Not for the first time, I wonder if I should just tell Chess what’s going on with Matt and the divorce. Just how much Matt is looking to take from me. She’d understand, I know she would, and she’d hate him as much as I did for it.
But then it would just be another thing in the Litany of Things Going Wrong in My Life, and I’m tired of being that friend. The sick one. The divorced one. The one fighting to hold on to what, to Chess, is probably a negligible amount of money.
Poor Emily.
Chess stops typing and looks up at me, her head tilted to one side. “Are you just not feeling it?” she asks, because of course she saw through my chipper response, of course she knows I’ve been over here reading celebrity gossip for the past hour or so.
Sighing, I lean back, the ancient dining room chair creaking. “I don’t know,” I tell her. “I first started working on the books when I was living with my parents and feeling really stuck. They were an escape, and now … now it’s like I need an escape from them.”
That sounds overly dramatic out loud, so I shake my head. “Or maybe the series has just run out of steam, you know?
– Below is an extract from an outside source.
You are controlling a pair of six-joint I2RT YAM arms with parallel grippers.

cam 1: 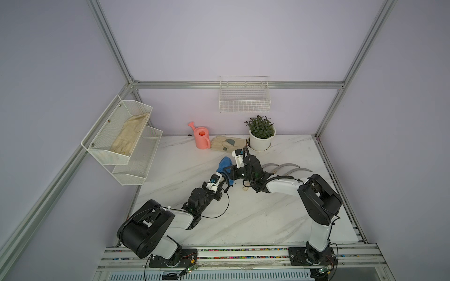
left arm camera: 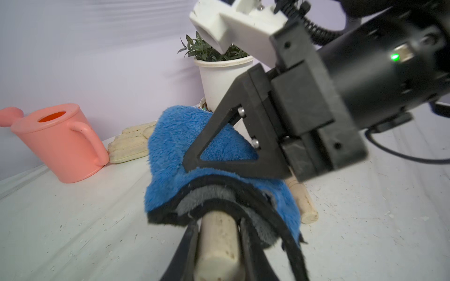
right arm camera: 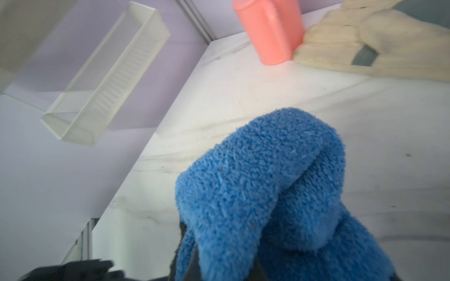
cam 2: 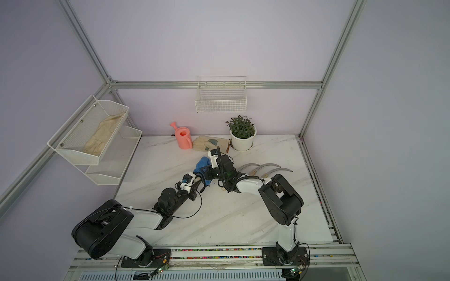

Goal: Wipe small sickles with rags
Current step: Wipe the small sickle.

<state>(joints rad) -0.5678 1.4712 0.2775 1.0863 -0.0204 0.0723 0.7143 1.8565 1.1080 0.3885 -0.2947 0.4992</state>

Nine books is a lot. Maybe it doesn’t really merit a tenth.”
“Plus, Dex is Matt, so writing him must blow.”
Surprised, I close my laptop, leaning my elbows on the table. “You could tell?”
Chess gives me a look that’s somewhere between affection and pity. “Sweetheart,” is all she says, and I roll my eyes at myself, burying my face in my hands.
“It was so obvious, wasn’t it?”
“You were in love,” Chess replies. I can’t see her, but I can hear the shrug in her voice. “I mean, I never got it, but you clearly were.”
That makes me look up. She’s still typing, her eyes now on the screen, but the earbuds are out. She’s wearing another one of the seemingly endless linen outfits she brought here, not a wrinkle in sight. Maybe rich people have some special kind of linen the rest of us plebes don’t have access to. That’s the only explanation I can think of.
“I thought you liked Matt,” I say. “I mean, you two talked on the phone and texted and stuff. You even took him golfing in Kiawah, even though you hate golfing.”